Would you give the listing again exactly as written, minus its pictures?
------------------------------------------------------------------------
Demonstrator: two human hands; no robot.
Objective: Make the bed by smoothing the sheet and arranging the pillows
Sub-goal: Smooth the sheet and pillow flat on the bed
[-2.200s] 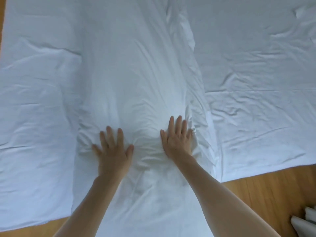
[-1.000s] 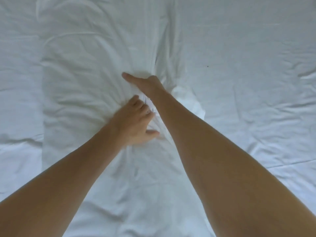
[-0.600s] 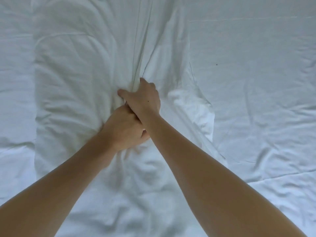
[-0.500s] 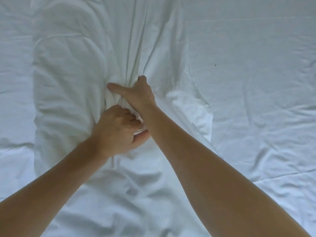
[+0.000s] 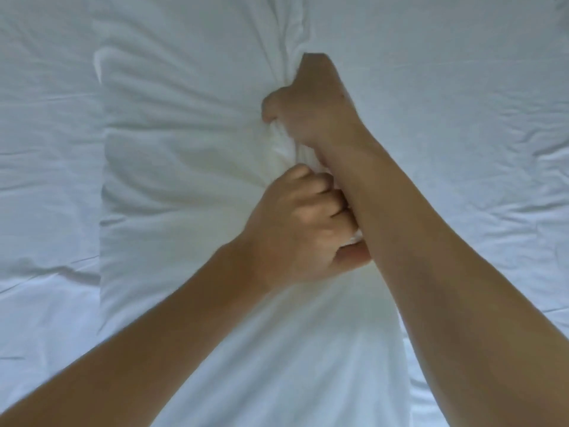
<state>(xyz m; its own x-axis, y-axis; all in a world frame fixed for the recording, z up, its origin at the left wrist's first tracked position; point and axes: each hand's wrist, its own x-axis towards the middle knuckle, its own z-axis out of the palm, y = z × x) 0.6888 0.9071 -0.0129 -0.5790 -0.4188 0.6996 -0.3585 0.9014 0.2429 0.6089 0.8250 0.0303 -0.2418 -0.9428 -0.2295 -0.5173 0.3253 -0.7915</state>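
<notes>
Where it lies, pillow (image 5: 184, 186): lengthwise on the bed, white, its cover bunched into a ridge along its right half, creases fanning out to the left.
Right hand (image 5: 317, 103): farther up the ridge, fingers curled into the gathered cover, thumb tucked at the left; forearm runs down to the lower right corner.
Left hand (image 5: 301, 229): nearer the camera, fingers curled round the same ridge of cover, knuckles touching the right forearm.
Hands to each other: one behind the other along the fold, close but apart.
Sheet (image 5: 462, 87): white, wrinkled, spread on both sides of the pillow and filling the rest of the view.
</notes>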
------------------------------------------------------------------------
RESPONSE BOX:
Demonstrator: two human hands; no robot.
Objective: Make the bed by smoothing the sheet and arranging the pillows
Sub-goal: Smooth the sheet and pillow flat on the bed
[-2.200s] 
[-1.000s] 
[-0.600s] 
[-0.500s] 
[+0.000s] 
<state>(xyz m; its own x-axis, y-axis; all in a world frame fixed for the recording, z up, its origin at the left wrist's first tracked position; point and axes: each hand's wrist, its own x-axis towards the middle knuckle, its own z-axis out of the palm, y = z × x) 0.6888 0.9071 -0.0129 -0.5790 -0.4188 0.6996 -0.3585 0.9014 0.2429 0.6089 0.8250 0.0303 -0.2418 -0.9428 -0.2295 -0.5173 0.3253 -0.7915</state>
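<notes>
Where it lies, pillow (image 5: 184, 186): lengthwise on the bed, white, its cover bunched into a ridge along its right half, creases fanning out to the left.
Right hand (image 5: 317, 103): farther up the ridge, fingers curled into the gathered cover, thumb tucked at the left; forearm runs down to the lower right corner.
Left hand (image 5: 301, 229): nearer the camera, fingers curled round the same ridge of cover, knuckles touching the right forearm.
Hands to each other: one behind the other along the fold, close but apart.
Sheet (image 5: 462, 87): white, wrinkled, spread on both sides of the pillow and filling the rest of the view.
</notes>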

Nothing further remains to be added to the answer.